Company History and Financials

Setco Automotive, founded in 1982, manufactures clutches and auto components for commercial vehicles. The company has a history of financial difficulties, including being declared 'sick' and undergoing rehabilitation in the late 1990s. Setco also has past experience with the National Company Law Tribunal (NCLT), with an order for the disposal of a Corporate Insolvency & Resolution Process (CIRP) issued in December 2023. While Setco's consolidated turnover grew to ₹718.63 crore in FY25, it has reported net losses annually since 2020. As of March 31, 2025, its consolidated net worth was a negative ₹693.82 crore. Its subsidiary, Lava Cast Private Limited (LCPL), which makes casting components for vehicles, reported a negative standalone net worth of ₹-102.57 crore on the same date.
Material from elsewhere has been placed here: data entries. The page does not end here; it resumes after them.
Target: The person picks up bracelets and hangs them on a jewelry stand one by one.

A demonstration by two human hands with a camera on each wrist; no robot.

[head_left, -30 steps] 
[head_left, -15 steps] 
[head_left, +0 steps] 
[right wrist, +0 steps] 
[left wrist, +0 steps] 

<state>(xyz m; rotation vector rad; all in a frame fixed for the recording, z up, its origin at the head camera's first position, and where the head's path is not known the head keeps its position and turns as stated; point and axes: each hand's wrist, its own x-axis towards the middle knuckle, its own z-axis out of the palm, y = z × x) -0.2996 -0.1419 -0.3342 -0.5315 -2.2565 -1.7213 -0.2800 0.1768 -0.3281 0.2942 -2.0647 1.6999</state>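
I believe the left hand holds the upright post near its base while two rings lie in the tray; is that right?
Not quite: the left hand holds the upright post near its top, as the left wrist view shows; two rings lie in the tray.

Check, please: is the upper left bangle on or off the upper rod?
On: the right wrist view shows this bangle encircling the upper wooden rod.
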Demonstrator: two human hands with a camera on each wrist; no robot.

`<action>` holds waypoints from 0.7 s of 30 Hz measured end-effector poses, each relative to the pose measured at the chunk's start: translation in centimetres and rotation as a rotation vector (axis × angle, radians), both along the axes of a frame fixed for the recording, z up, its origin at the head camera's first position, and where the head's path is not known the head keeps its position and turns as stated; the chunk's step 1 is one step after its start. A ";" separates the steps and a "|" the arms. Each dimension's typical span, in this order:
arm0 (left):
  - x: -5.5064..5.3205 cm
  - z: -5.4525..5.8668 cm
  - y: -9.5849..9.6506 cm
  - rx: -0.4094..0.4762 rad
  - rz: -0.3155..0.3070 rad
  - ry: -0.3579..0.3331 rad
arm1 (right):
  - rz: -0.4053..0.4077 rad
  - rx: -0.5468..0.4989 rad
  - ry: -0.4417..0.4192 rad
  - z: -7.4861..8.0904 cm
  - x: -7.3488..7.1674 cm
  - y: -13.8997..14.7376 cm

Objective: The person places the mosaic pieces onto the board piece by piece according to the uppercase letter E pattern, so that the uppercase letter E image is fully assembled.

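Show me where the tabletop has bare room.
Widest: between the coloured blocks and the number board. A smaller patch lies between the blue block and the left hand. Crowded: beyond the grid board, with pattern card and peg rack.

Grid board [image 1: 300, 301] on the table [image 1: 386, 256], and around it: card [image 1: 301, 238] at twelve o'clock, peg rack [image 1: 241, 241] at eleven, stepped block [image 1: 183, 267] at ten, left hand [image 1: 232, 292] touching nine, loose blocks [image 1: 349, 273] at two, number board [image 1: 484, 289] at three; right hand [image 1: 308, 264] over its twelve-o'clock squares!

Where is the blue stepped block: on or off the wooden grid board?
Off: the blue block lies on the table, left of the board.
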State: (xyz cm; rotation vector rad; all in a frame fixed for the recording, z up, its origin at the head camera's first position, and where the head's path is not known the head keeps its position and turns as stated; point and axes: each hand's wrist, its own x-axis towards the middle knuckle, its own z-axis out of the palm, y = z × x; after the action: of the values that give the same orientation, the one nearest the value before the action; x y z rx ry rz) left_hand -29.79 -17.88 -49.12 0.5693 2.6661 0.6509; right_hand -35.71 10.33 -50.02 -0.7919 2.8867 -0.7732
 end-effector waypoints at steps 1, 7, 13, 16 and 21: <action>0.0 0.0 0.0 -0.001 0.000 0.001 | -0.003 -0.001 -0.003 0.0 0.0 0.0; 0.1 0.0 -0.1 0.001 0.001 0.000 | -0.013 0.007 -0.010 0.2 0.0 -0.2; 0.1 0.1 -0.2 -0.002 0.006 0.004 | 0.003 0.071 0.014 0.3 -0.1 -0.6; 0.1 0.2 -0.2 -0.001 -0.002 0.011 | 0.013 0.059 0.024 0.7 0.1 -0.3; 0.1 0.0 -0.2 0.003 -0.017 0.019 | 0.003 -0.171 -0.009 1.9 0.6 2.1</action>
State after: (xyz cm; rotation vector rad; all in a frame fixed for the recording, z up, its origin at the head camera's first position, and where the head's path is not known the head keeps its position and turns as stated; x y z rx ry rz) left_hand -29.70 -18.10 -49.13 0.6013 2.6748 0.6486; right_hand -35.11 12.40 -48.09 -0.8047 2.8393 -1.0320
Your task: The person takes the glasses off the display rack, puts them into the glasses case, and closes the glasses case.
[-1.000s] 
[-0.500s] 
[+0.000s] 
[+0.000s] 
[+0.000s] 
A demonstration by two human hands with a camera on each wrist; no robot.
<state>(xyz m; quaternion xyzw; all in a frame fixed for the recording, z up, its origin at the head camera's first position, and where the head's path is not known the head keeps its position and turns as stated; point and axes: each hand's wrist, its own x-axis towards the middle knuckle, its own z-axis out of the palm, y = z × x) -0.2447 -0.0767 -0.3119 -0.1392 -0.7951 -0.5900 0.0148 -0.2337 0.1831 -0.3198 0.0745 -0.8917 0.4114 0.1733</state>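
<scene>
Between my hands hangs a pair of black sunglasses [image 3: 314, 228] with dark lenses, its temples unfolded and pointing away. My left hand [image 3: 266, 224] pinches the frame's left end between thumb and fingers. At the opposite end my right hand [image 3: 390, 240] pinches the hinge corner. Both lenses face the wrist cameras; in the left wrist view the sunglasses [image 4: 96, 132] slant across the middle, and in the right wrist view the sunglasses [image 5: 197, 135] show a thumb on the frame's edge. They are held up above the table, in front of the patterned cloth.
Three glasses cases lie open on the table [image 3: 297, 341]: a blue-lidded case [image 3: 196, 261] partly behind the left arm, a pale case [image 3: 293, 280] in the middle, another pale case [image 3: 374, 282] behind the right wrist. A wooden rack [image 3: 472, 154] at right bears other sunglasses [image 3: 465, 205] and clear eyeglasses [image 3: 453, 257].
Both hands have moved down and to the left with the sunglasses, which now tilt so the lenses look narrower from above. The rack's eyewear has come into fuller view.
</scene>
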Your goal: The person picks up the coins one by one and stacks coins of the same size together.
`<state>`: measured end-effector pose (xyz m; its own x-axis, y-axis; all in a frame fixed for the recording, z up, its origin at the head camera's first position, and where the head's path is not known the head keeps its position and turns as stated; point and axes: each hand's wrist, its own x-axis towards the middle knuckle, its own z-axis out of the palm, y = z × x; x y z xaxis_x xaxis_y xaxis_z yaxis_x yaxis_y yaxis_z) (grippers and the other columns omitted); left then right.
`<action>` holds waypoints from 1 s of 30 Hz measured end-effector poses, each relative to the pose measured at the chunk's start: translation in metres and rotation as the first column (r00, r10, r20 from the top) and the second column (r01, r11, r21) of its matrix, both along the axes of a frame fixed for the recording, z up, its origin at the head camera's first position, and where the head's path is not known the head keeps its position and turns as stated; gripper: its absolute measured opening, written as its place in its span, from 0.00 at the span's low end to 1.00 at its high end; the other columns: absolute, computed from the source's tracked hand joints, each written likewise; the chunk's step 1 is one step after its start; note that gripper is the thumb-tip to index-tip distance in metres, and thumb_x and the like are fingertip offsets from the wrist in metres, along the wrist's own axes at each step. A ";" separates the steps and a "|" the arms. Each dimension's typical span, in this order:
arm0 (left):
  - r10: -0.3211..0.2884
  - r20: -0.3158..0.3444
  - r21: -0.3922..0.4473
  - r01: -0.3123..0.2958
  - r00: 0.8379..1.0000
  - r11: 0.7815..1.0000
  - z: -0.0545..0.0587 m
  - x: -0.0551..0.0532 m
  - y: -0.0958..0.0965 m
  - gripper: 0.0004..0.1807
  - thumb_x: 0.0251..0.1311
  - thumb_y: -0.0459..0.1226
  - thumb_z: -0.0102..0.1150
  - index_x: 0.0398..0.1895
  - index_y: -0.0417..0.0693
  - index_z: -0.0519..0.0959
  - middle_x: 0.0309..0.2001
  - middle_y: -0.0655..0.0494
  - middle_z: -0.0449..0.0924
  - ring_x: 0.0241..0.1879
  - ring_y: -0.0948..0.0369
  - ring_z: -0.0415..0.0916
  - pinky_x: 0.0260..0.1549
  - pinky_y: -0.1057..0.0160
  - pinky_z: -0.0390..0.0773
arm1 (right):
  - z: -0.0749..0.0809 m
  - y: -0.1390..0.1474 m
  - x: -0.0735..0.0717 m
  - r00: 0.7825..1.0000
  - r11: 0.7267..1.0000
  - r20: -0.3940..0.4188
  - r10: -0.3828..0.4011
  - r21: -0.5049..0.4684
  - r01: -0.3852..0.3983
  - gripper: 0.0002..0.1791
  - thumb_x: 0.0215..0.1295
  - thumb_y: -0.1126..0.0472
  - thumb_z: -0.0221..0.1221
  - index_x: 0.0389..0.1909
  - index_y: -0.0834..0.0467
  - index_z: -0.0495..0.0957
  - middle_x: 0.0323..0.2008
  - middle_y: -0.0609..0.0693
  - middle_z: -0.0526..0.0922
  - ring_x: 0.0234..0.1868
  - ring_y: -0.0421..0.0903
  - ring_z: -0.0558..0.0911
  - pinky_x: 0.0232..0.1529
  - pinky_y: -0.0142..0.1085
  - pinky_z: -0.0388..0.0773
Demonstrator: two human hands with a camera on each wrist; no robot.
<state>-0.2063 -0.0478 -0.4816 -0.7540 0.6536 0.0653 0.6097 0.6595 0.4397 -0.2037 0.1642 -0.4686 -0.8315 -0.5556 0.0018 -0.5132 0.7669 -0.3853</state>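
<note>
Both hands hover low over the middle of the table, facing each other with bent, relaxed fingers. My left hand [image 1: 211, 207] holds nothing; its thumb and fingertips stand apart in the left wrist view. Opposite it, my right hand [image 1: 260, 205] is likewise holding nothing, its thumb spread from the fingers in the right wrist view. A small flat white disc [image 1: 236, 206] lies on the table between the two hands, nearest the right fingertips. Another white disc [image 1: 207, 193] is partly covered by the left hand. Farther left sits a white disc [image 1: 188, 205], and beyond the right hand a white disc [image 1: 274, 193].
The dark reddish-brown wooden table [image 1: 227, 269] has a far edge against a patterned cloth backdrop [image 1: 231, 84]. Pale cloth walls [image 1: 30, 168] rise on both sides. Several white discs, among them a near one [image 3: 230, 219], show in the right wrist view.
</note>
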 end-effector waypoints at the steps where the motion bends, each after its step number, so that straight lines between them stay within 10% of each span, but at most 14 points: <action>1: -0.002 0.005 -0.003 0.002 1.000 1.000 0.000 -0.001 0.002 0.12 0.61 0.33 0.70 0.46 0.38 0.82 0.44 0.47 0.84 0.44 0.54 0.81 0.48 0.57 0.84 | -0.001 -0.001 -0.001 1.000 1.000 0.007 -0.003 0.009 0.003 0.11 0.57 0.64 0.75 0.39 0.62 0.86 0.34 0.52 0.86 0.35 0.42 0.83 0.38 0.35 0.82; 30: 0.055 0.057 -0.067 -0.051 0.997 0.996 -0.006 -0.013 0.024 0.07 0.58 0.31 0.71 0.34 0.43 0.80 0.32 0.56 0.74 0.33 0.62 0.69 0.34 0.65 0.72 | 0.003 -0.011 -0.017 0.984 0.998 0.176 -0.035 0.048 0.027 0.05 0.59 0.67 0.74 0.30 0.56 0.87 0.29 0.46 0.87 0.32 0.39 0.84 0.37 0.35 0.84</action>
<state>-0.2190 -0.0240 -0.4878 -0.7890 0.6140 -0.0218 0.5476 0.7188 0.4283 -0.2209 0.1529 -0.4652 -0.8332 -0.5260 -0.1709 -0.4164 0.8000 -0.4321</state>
Expected Changes from Merger

  • The group's corporate structure will be simplified by integrating subsidiary operations.
  • Managerial overlaps and related administrative costs are expected to decrease.
  • Overall compliance burdens for accounting and reporting are likely to be reduced.
  • The move is intended to create a more synergistic and growth-oriented single entity.
  • Shareholder positions will not be altered by this transaction.

Key Risks

The main risk involves obtaining all necessary approvals from the National Company Law Tribunal (NCLT), shareholders, creditors, and other regulatory bodies. Failure to secure these could prevent the merger from proceeding.

Competitive Landscape

Setco Automotive competes with global players like Valeo SA, Schaeffler AG, and Exedy Corporation in the clutch market, and Indian companies like MK VB Group in similar auto components. Despite Setco's ongoing losses, the Indian auto components industry generally shows strong earnings growth, with sector earnings increasing by about 21.5% annually.

Future Outlook and Investor Focus

  • Monitor approval progress and outcomes from the National Company Law Tribunal (NCLT).
  • Track shareholder and creditor approvals for the amalgamation scheme.
  • Observe future announcements on the integration process and its impact on operational efficiency.
  • Assess future financial performance for signs of improved profitability and net worth.
  • Follow any regulatory filings or updates related to the merger's completion.